Uplift Modeling : Identifying Optimal Treatment Group Allocation and Whom to Contact to Maximize Return on Investment

University essay from Linköpings universitet/Statistik och maskininlärning

Abstract: This report investigates the possibilities to model the causal effect of treatment within the insurance domain to increase return on investment of sales through telemarketing. In order to capture the causal effect, two or more subgroups are required where one group receives control treatment. Two different uplift models model the causal effect of treatment, Class Transformation Method, and Modeling Uplift Directly with Random Forests. Both methods are evaluated by the Qini curve and the Qini coefficient. To model the causal effect of treatment, the comparison with a control group is a necessity. The report attempts to find the optimal treatment group allocation in order to maximize the precision in the difference between the treatment group and the control group. Further, the report provides a rule of thumb that ensure that the control group is of sufficient size to be able to model the causal effect.
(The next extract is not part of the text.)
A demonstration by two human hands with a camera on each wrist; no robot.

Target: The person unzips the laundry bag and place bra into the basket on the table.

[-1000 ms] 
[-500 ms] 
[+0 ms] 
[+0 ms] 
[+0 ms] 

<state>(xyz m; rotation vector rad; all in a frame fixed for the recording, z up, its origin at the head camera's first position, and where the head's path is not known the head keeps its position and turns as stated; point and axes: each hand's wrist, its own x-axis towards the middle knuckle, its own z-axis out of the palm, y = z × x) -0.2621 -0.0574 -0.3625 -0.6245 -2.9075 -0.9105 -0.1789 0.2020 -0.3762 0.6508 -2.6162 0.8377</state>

If has provided the data material used to model uplift and it consists of approximately 630000 customer interactions and 60 features. The total uplift in the data set, the difference in purchase rate between the treatment group and control group, is approximately 3%. Uplift by random forest with a Euclidean distance splitting criterion that tries to maximize the distributional divergence between treatment group and control group performs best, which captures 15% of the theoretical best model. The same model manages to capture 77% of the total amount of purchases in the treatment group by only giving treatment to half of the treatment group. With the purchase rates in the data set, the optimal treatment group allocation is approximately 58%-70%, but the study could be performed with as much as approximately 97%treatment group allocation.